Author: C.
Mohanasundaram
Date: Feb 16, 2005
Making Code 64 Bit Compliance
Objective
The objective of this document is to list out the places
where one has to be careful while porting an existing code base written for 32 bit
platform to 64 bit platform and writing code which is both 32 bit and 64 bit
compliance.
Difference between 32 bit and 64 bit
platforms
For understanding the things that are to be taken care while
coding one has to understand what exactly the difference between 32 bit
platform and 64 bit platform in terms of C/C++ programs. Even though the C
standard does not put much restriction on the size of data types the industry
has accepted the following standards and sizes of the C/C++ primitive data
types.
C standard suggested sizes and rules
For all
platforms
char is
always 1 byte
short <=
int <= long
short
>=2 bytes
long >=4
bytes
Discussion
of non integrals is out of scope of this document.

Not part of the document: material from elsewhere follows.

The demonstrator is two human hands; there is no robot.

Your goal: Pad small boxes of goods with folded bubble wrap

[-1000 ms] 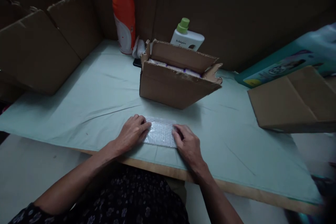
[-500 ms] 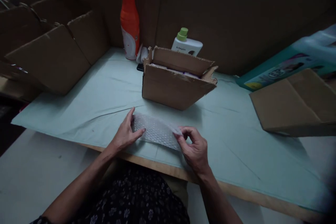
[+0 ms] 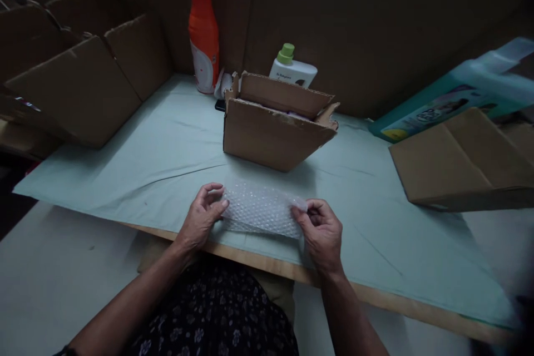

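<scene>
Dim light; brown panel [image 3: 354, 28] stands as backdrop behind a table spread with pale green cloth [image 3: 167, 133], bare wooden edge [image 3: 258, 262] showing along the person's side. Landmark: small open carton [image 3: 267, 130], upright on the cloth, flaps raised, torn at the corners; contents mostly hidden, a sliver of purple visible inside.

Bubble wrap [image 3: 261, 211], clear and flat, lies crosswise in front of the carton, on the person's side, well short of touching it. Cannot tell whether its lower edge meets the cloth.

Left hand [image 3: 200, 217], front-left of the carton: thumb laid over the wrap's left end, fingers curled at the same edge, pinching it. Right hand [image 3: 323, 233], front-right of the carton: thumb and bent forefinger nip the wrap's upper right corner; remaining fingers folded in.

Behind the carton, partly hidden by it: white bottle [image 3: 292, 71], green cap. Behind and left of it: tall orange bottle [image 3: 203, 33], upright; small dark object [image 3: 219, 104] beside the carton's back-left corner, too obscured to name. Far left of the carton: large carton [image 3: 83, 89], flaps up. Far right: brown box [image 3: 450, 156], teal container [image 3: 434, 105] behind that.
</scene>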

Industry accepted sizes and rules
Following
are the rules commonly accepted in industry apart from the C Standard
For 32 bit
platform (ILP32)
int == long ==
pointer == 4 bytes
For 64 bit
platform (LP64)
int == 4
bytes
long ==
pointer == 8 bytes
Now the whole trouble is caused because the industry has
decided to keep the size of the int as 4 bytes and the size of long and pointer
as 8 bytes. It is a habit of all the C/C++ programmers to write code mingling
the data types int and long since they are of same size in 32 bit platform. But
such code will break in 64 bit platforms. In case of pointers the programmers
tend to manipulate the pointers assuming the size as 4 bytes in 32 bit
platforms which will obviously fail in 64 bit platforms. Following are the list
of places where one has to be careful regarding the 32 bit and 64 bit platform
compliance.
While porting we have to look out
for the places where the size of the data types is hard coded as 4 or similar
numbers instead of using size of operators. This will most commonly happen when
using the standard library functions like malloc, memcpy etc. While writing new
code don’t assume sizes and use sizeof operator.

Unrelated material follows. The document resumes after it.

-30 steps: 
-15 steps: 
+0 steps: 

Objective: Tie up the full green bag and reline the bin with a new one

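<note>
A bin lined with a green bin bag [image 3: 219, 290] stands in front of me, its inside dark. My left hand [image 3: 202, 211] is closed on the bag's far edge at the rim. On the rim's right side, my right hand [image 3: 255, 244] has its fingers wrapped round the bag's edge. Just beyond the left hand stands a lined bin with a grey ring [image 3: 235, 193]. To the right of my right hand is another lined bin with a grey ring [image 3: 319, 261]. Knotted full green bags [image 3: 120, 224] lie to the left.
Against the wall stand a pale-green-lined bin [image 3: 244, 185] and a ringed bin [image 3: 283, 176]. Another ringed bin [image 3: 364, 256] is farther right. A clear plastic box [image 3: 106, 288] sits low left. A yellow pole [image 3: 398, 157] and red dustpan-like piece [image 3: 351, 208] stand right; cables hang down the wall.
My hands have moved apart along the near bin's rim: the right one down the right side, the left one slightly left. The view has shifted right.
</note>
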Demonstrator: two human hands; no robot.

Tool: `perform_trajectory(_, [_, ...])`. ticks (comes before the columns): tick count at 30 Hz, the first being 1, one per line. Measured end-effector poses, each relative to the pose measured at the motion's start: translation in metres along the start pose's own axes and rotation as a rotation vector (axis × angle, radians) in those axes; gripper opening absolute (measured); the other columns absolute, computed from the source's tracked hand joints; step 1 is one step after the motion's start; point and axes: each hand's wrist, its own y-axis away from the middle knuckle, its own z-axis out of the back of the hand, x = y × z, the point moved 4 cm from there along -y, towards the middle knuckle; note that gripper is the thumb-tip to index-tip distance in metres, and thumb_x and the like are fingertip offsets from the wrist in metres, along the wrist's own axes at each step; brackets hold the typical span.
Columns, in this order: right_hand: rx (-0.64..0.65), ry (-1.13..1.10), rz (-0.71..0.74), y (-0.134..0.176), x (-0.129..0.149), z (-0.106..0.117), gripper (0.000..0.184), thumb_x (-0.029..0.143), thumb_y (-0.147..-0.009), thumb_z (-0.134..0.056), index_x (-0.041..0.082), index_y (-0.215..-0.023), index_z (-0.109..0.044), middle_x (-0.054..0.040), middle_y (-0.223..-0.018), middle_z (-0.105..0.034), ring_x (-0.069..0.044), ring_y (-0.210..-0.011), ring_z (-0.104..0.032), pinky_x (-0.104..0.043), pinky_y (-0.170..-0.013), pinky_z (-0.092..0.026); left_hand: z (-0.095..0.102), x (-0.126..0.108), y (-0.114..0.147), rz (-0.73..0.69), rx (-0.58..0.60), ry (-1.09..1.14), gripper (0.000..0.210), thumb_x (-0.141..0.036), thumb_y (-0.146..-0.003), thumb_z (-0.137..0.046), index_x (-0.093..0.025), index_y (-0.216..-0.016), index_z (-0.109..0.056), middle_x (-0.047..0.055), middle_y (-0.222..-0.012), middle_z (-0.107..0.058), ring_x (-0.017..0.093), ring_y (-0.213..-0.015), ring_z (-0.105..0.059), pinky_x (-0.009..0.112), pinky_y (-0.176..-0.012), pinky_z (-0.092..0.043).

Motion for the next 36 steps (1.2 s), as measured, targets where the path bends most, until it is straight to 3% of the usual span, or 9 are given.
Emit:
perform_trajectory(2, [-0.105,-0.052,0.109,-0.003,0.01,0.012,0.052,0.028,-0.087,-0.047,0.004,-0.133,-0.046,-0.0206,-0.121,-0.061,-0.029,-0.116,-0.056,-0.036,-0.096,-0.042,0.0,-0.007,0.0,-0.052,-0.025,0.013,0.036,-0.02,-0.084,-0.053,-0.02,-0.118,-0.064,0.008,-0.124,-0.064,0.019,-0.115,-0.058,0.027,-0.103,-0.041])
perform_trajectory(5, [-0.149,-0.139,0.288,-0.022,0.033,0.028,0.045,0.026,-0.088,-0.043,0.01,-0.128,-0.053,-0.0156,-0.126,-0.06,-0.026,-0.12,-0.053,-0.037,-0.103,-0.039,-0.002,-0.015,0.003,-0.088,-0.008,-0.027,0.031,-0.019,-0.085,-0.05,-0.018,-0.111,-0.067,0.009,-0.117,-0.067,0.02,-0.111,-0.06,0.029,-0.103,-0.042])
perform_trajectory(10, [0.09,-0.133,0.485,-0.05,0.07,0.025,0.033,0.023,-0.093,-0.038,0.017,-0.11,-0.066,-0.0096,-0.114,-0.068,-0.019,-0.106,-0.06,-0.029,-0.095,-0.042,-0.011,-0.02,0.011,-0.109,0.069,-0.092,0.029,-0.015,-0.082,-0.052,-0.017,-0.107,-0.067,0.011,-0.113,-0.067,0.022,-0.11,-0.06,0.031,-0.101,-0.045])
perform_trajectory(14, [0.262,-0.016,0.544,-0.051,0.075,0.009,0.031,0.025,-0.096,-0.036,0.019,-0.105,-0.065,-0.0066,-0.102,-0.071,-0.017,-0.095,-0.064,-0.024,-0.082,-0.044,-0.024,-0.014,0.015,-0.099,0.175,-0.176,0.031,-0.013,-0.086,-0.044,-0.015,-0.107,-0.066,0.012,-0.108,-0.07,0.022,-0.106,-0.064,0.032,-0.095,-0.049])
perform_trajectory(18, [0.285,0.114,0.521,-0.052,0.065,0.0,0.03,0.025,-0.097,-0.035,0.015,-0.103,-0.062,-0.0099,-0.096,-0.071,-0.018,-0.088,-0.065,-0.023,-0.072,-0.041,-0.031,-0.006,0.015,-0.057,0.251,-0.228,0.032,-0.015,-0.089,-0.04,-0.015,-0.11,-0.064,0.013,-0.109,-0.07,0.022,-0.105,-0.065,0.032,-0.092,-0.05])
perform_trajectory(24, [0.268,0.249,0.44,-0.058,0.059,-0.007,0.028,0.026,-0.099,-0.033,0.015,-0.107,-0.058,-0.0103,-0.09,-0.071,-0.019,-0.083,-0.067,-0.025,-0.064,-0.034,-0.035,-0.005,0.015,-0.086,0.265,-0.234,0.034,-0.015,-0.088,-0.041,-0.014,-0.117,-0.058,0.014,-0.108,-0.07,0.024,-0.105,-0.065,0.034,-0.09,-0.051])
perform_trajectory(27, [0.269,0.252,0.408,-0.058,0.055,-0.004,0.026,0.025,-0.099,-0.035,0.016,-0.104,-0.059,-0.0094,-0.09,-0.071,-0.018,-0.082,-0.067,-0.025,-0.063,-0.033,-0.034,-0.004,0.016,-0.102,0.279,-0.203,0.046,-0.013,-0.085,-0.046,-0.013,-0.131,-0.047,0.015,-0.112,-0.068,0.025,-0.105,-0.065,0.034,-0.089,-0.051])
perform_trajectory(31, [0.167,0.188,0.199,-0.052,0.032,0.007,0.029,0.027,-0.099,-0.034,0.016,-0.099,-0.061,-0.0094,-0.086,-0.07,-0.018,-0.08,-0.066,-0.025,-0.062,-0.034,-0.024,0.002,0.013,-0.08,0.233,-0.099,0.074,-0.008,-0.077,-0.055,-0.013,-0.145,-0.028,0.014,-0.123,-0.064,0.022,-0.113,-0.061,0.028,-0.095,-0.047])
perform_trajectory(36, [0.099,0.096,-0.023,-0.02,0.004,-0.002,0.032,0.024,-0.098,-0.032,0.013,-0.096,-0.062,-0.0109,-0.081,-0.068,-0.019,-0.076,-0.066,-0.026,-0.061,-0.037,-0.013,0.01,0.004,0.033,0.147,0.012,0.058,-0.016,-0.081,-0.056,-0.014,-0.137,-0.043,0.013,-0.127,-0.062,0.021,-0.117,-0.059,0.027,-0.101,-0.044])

While using bitwise operators the
programmers have no choice other than using integral constants. This has to be
checked carefully while porting. While writing new code the programmer has to
make sure that the integral constant that they use will work in the same way in
both 32 bit and 64 bit platforms.
If the standard function offsetof is not used for get the
offsets of structure members and is done by writing their own code means
trouble. In such code the assumption will be the size of int ==
long == pointer which will obviously fail in 64 bit platform.

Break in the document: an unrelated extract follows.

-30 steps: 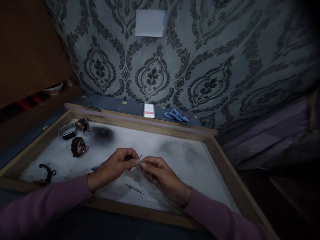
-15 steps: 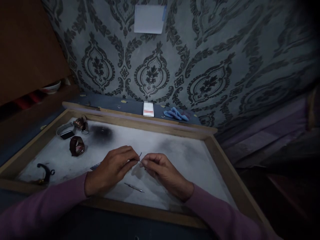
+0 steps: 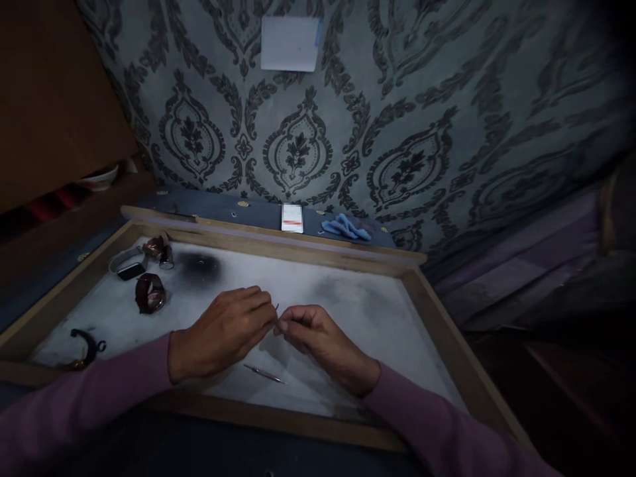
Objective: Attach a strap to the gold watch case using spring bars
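Left hand point(image 3: 226, 331) and right hand point(image 3: 322, 341) meet over a shallow brown wooden tray point(image 3: 298, 415) in a dim room.
The left hand's grip pinches a thin dark sliver point(image 3: 277, 307) above the tray's white, dark-smudged base point(image 3: 368, 324); the right hand's grip is closed just beside it, anything in it too small to tell. A slender silver metal tool point(image 3: 265, 374) lies below on the base. Behind, a dark-blue patterned desk point(image 3: 213, 205) bears a crumpled light-blue rag point(image 3: 346, 227); grey damask wallpaper point(image 3: 298, 142) rises beyond, a white rectangular sheet point(image 3: 289, 44) on it.
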Demonstrator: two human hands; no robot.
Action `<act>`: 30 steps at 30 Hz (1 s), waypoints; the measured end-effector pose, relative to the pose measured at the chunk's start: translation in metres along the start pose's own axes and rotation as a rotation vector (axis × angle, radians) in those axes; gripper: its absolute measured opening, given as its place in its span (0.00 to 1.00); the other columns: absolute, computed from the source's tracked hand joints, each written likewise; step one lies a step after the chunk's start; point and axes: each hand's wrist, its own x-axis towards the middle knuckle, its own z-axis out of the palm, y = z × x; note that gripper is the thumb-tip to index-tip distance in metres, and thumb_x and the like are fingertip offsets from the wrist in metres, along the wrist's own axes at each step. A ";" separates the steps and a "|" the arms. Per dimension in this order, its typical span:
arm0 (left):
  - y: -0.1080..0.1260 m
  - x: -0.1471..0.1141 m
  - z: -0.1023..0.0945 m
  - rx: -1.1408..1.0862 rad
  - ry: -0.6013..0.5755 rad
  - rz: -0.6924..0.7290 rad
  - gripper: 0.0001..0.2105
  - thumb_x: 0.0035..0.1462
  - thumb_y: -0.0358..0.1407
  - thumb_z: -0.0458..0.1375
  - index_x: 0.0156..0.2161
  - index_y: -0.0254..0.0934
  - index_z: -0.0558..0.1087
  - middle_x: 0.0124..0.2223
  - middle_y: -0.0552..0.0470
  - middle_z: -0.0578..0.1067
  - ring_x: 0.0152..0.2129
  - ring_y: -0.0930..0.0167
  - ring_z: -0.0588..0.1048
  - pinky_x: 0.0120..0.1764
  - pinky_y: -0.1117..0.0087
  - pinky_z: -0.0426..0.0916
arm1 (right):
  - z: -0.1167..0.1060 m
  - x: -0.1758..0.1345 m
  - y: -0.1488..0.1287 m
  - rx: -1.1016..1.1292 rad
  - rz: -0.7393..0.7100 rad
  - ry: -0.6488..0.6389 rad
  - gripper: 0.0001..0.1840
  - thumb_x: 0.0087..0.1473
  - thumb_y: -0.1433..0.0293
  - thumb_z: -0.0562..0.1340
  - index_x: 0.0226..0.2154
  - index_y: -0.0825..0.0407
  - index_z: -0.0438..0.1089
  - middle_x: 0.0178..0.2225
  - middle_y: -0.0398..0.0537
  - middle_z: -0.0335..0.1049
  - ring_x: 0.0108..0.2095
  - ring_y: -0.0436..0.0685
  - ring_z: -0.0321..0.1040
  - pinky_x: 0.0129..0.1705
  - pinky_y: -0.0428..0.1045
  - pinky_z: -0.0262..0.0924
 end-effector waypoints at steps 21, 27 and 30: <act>-0.005 0.037 -0.003 -1.065 0.136 -0.583 0.08 0.52 0.38 0.57 0.29 0.34 0.71 0.26 0.55 0.71 0.25 0.73 0.68 0.30 0.72 0.61 | -0.012 -0.004 -0.016 0.339 -0.107 0.113 0.24 0.44 0.67 0.72 0.45 0.50 0.67 0.38 0.46 0.73 0.41 0.54 0.72 0.48 0.51 0.61; 0.000 0.036 -0.010 -1.072 0.208 -0.559 0.08 0.52 0.39 0.58 0.30 0.34 0.71 0.30 0.52 0.73 0.29 0.70 0.70 0.33 0.71 0.63 | -0.006 -0.006 -0.026 0.204 -0.221 0.088 0.18 0.46 0.64 0.72 0.39 0.50 0.68 0.40 0.47 0.74 0.41 0.54 0.72 0.46 0.51 0.65; 0.000 0.034 -0.013 -1.014 0.194 -0.575 0.08 0.52 0.39 0.57 0.31 0.34 0.72 0.30 0.53 0.72 0.27 0.72 0.68 0.29 0.72 0.60 | -0.006 -0.002 -0.027 0.195 -0.225 0.099 0.14 0.46 0.64 0.72 0.33 0.52 0.71 0.38 0.46 0.74 0.41 0.52 0.72 0.46 0.48 0.66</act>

C/C++ programmers normally tend to
break the data byte wise assuming the size of the data and manipulate it. One
typical example is breaking the integral values in to individual characters and
send them across network instead of converting the values to real strings using
sprintf or similar functions.
Anything and everything if not
mentioned in C as per Standard will be assumed as int. For example
unsigned a; /* The
compiler will assume it as int */
fun (void); /*
The compiler will assume the return type as int */
#define TRUE 1 /* The
compiler will assume the constant as int */
One typical place whether this assumption of the compiler
might create problem is
#include
<stdio.h>
#define
TURN_SIGN_ON(x) (x |= (1 << ((sizeof(long)*8)-1)))
int main
()
{
int x = 0;
int i =0;
TURN_SIGN_ON(x);
for(i=0;i<sizeof(long)*8;i++)
{
if(x
& 1<<i)
{
printf("1");
}
else
{
printf("0");
}
}
return 0;
}
Output on a 32 bit platform
00000000000000000000000000000001
Output on a 64 bit platform
0000000000000000000000000000000000000000000000000000000000000000
The macro TURN_SIGN_ON is supposed
to turn on the sign bit of an integral. This code will work on 32 bit platforms
irrespective of whether int or long is passed as the parameter. But will fail
on 64 bit platforms irrespective of whether int or long is passed because the
constant 1 used in the macro is
assumed to be an integer which is 4 bytes in both the platforms and totally 63
bits are shifted left in 64 bit platforms and will obviously go out of scope of
the value 1 stored in 4 bytes and
the worst part is that the compiler can not warn this.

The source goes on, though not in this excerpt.